M
Developer Tools

UUID Generator

Generate unique UUIDs and GUIDs instantly.

Frequently Asked Questions

About this tool

What Is a UUID?

A UUID (Universally Unique Identifier) is a 128-bit identifier designed to be unique across all systems without central coordination. UUIDs appear as 36-character strings formatted with hyphens, like: 550e8400-e29b-41d4-a716-446655440000.

The design ensures that identifiers generated independently on different computers at different times are virtually guaranteed to be unique. This makes UUIDs ideal for distributed systems where centralized ID assignment is impractical.

This free UUID generator creates valid identifiers instantly using your browser's cryptographic random number generator, providing secure, standardized identifiers for any application.

How to Generate UUIDs Online

Creating UUIDs is instant with this simple tool:

1. Click the generate button to create a new UUID immediately.

2. View your UUID displayed in the standard format with four hyphens separating five groups of hexadecimal characters.

3. Use the copy button to transfer the UUID to your clipboard.

4. Generate additional UUIDs as needed - each one is independent and unique.

The generator creates Version 4 UUIDs, which use random numbers for all significant bits, providing maximum uniqueness and unpredictability.

UUID Versions Explained

The UUID specification defines several versions with different generation methods:

Version 1 uses timestamps and MAC addresses. These UUIDs based on time and hardware can reveal information about when and where they were created.

Version 3 generates deterministic UUIDs from namespace identifiers and names using MD5 hashing. The same inputs always produce the same UUID.

Version 4 uses random or pseudo-random numbers for nearly all bits. This is the most common version for general-purpose unique identifiers.

Version 5 works like Version 3 but uses SHA-1 hashing instead of MD5, providing stronger uniqueness guarantees for namespace-based generation.

This tool generates Version 4 UUIDs, identifiable by the digit 4 in the third group and the digit 8, 9, a, or b starting the fourth group.

Common Uses for UUIDs

UUIDs serve essential functions across software development:

Database primary keys using UUIDs avoid collision issues when merging data from multiple sources or shards.

Session identifiers use UUIDs to track user sessions with tokens that are virtually impossible to guess.

File naming with UUIDs prevents conflicts when multiple systems upload files to shared storage.

API request tracking uses UUIDs to correlate logs across distributed microservices handling the same request.

Message queues identify individual messages with UUIDs for reliable processing and deduplication.

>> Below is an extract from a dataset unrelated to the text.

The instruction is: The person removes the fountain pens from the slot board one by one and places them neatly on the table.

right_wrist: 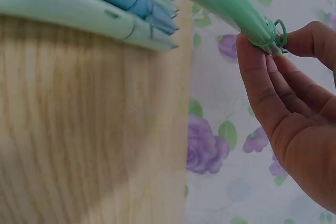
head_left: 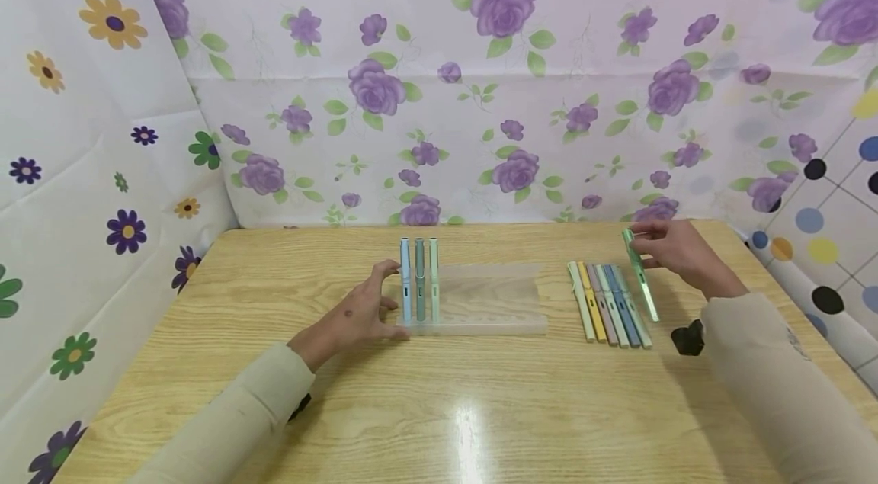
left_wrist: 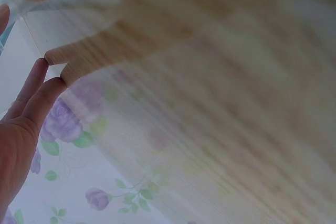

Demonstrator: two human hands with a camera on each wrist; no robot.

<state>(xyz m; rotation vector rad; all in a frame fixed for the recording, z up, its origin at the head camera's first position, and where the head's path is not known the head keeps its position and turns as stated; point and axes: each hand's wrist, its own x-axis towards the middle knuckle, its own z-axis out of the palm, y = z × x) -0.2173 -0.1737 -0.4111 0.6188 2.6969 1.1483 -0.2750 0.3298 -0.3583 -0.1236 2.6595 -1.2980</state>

Temporary resource identifiers use UUIDs for objects that need unique names but only exist briefly.

Configuration and deployment systems use UUIDs to identify specific runs, builds, or environment instances uniquely.

UUID Format and Structure

Understanding UUID structure helps verify and work with identifiers correctly:

Length is always 36 characters: 32 hexadecimal digits plus 4 hyphens in a standard format.

Format follows the pattern: 8-4-4-4-12, meaning groups of 8, 4, 4, 4, and 12 hexadecimal characters separated by hyphens.

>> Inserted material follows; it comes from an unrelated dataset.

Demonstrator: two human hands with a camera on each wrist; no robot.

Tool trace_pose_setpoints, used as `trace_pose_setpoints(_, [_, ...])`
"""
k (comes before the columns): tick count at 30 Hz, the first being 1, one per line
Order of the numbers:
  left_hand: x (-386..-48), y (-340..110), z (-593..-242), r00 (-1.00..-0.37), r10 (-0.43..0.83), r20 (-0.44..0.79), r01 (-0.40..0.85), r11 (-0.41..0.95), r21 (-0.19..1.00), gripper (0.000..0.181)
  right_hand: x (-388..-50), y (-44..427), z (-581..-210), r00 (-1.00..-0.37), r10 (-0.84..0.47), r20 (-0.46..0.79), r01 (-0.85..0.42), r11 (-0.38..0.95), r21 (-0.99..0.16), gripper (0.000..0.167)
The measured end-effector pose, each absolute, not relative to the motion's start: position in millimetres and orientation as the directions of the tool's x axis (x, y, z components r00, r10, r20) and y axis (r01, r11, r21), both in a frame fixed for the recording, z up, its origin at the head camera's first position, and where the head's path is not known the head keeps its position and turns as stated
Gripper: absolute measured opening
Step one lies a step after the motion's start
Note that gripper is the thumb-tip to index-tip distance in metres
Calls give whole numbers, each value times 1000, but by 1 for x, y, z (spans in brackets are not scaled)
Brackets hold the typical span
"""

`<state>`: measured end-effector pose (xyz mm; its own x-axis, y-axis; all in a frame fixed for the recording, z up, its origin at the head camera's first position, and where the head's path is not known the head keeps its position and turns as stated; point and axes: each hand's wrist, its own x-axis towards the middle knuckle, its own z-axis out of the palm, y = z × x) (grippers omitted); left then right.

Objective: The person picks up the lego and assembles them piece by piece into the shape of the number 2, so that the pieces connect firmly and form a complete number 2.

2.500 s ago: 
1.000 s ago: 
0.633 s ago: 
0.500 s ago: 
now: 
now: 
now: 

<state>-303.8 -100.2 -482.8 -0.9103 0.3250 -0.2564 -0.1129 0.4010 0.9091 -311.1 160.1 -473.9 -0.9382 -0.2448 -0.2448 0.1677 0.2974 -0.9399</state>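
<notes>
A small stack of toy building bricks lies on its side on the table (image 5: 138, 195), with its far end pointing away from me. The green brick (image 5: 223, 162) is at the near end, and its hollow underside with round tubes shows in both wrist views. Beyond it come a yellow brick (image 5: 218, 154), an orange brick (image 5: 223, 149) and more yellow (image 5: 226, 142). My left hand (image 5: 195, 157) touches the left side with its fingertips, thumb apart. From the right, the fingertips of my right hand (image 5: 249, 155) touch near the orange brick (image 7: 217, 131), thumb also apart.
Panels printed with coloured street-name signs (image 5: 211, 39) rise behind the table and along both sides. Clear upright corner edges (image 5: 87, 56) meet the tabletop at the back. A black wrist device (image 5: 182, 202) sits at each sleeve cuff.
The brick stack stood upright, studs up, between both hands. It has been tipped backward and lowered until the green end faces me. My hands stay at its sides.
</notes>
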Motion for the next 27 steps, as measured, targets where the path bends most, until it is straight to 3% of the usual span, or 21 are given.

Case is technically insignificant but lowercase is conventional. Both 550e8400 and 550E8400 represent the same value.

Hyphens are optional in storage but conventional in display. Some systems store UUIDs without hyphens to save space.

The probability of collision with random Version 4 UUIDs is astronomically low. You would need to generate billions of UUIDs before having a meaningful chance of duplicates.